-- WHAT IS EXPECTED --
From the first line to the last, copy the material exactly and leave the pictures out.

-- SUPPLIED INFORMATION --
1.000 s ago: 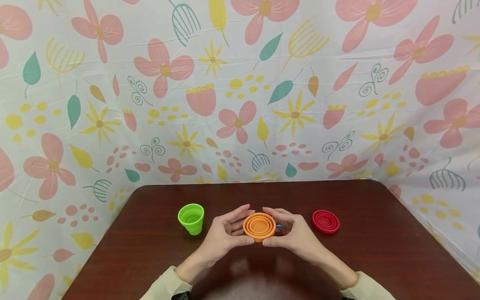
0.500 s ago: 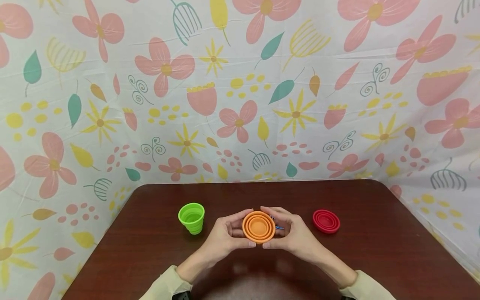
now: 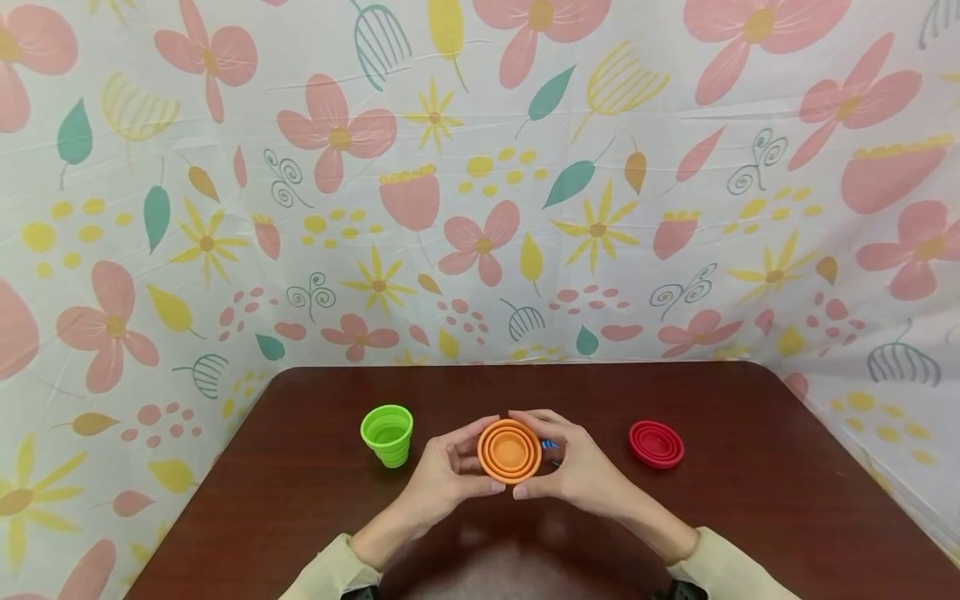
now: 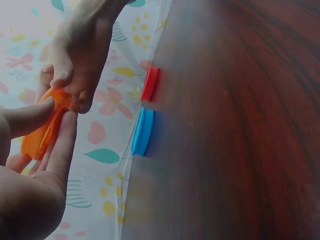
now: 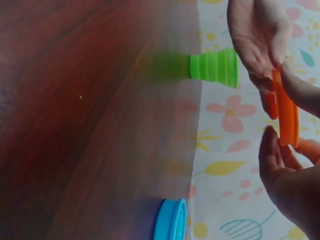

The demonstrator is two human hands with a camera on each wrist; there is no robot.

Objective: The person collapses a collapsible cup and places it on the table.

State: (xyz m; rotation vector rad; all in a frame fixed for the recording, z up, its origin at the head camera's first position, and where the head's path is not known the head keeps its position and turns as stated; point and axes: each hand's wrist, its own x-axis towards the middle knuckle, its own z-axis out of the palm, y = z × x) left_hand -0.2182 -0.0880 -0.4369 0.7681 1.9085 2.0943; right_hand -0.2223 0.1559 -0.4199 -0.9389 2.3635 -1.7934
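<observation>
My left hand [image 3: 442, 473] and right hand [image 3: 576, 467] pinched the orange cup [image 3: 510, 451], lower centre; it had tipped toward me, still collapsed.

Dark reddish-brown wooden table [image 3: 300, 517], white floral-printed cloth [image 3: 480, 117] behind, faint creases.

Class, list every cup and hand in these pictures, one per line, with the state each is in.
Orange cup: collapsed, held up
Green cup: expanded, upright
Red cup: collapsed
Blue cup: collapsed
Left hand: gripping the orange cup
Right hand: gripping the orange cup
</observation>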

-- OUTPUT --
1.000 s ago: 
0.500 s ago: 
now: 
now: 
now: 

The demonstrator is two human hands with a camera on each wrist; there is no robot.

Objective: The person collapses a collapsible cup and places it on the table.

State: (xyz m; rotation vector rad; all in a frame fixed for the recording, z up, its origin at the head camera's first position, and where the head's path is not known the head keeps its position and turns as stated; point and axes: each hand's wrist, its own x-axis towards the middle knuckle, its own z-axis out of the palm, y = z × x) left_hand -0.2182 -0.0880 -0.4369 0.7681 1.9085 2.0943; right_hand -0.2223 0.1559 -0.4199 -0.9389 2.3635 -1.7934
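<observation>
My left hand [image 3: 442, 473] and right hand [image 3: 576, 467] pinched the orange cup [image 3: 510, 451], lower centre; it had tipped toward me, still collapsed.

Dark reddish-brown wooden table [image 3: 300, 517], white floral-printed cloth [image 3: 480, 117] behind, faint creases.

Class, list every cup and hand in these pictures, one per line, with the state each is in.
Orange cup: collapsed, held up
Green cup: expanded, upright
Red cup: collapsed
Blue cup: collapsed
Left hand: gripping the orange cup
Right hand: gripping the orange cup
</observation>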

This concludes the exercise.